Virtus in medio est, decía el clásico — agregó el alcalde que sabía latines pues estuvo tres años en el seminario y ayudaba misa al párroco don Belarmín.

 

El quid nimis de los clásicos en aquella morigerada tertulia en la bodega volvía por donde solía. De nada, demasiado. Hay que ir a todo con tiento y al vino como rey y al agua cual rey. Poca gente sabe vivir. A Constantino el alcalde le llamaban el curilla. Su conversación poblada de adjetivos y sustantivos inusuales y algo rebuscados le incitaba a las citas de los clásicos y a proferir sentencias tomadas de la gramática del Errandonea.

 

 Era algo epicúreo y no había misa de funeral o banquete patronal donde no estuviera Constantino. Su amistad con los curas no era óbice para profesar un cierto relente anticlerical. Monago por su parte se mostraba escéptico ante los planteamientos de su amigo. Le gustaba subirse a la escalera del tiempo y observar impávido el discurrir de la existencia desde los bardales. Los dos eran solteros.

 

Monago porque era algo retraído para con las mujeres. Le costaba trabajo arrimarse a una y el alcalde porque tuvo una madrina de guerra en la mili, pero se le murió. A ella guardó ausencias de por vida.

 

El tiempo cubrió sus sienes de ceniza curtió su piel amojamó sus carnes... volaban los dos como dos cuervos ancianos con alas de plomo hacia la muerte, el paso renqueante pero ¡qué se le va a hacer! esta es la vida. El uno gustaba de las delicias de Baco, el dios oscuro, y, cuando se emborrachaba, declamaba versos diyámbicos de Virgilio. Monago, por su parte, abstemio, profería pestes contra el vicio del tabaco. Murió sin conocer la gracia de dios y sin haber prendido una targanina con el chisquero que todavía guardaba como una reliquia del voto que hiciera a los dioses el año del crack.

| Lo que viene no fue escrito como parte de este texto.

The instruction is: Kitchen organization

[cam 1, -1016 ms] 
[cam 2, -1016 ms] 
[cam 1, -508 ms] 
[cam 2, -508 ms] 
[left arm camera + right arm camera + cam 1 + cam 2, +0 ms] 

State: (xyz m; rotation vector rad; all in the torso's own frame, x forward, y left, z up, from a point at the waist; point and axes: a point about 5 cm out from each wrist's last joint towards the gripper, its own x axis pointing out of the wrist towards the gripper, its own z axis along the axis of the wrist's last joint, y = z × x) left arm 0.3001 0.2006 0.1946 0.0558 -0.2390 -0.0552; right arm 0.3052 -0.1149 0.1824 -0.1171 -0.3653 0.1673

Val vivió algunos años más asistiendo a las cuchipandas de los curas; cantando el arrobo el "arrobo cagao que a mí no me han dapo si cojo al quillo le tiro al tejao" durante los bautizos y contando historias en las noches de filandón.

Ambos personajes han regresado a mi memoria palpitando entre los renglones que yo escribí allá por el año 76 en Londres.

Han pasado cuarenta años y, recordando a mis dos amigos de Fuentesoto, enciendo mi pipa y echo un trago de aquel vino de la ribera que bebíamos en mi pueblo, vino puro sin sulfitos ni polvos de la madre Celestina. Néctar de los viejas deidades mías que atolondra y hace bien al cuerpo y al alma mientras brota a la boca la espuma de una gran cascada de recuerdos. A ver quien es el majo.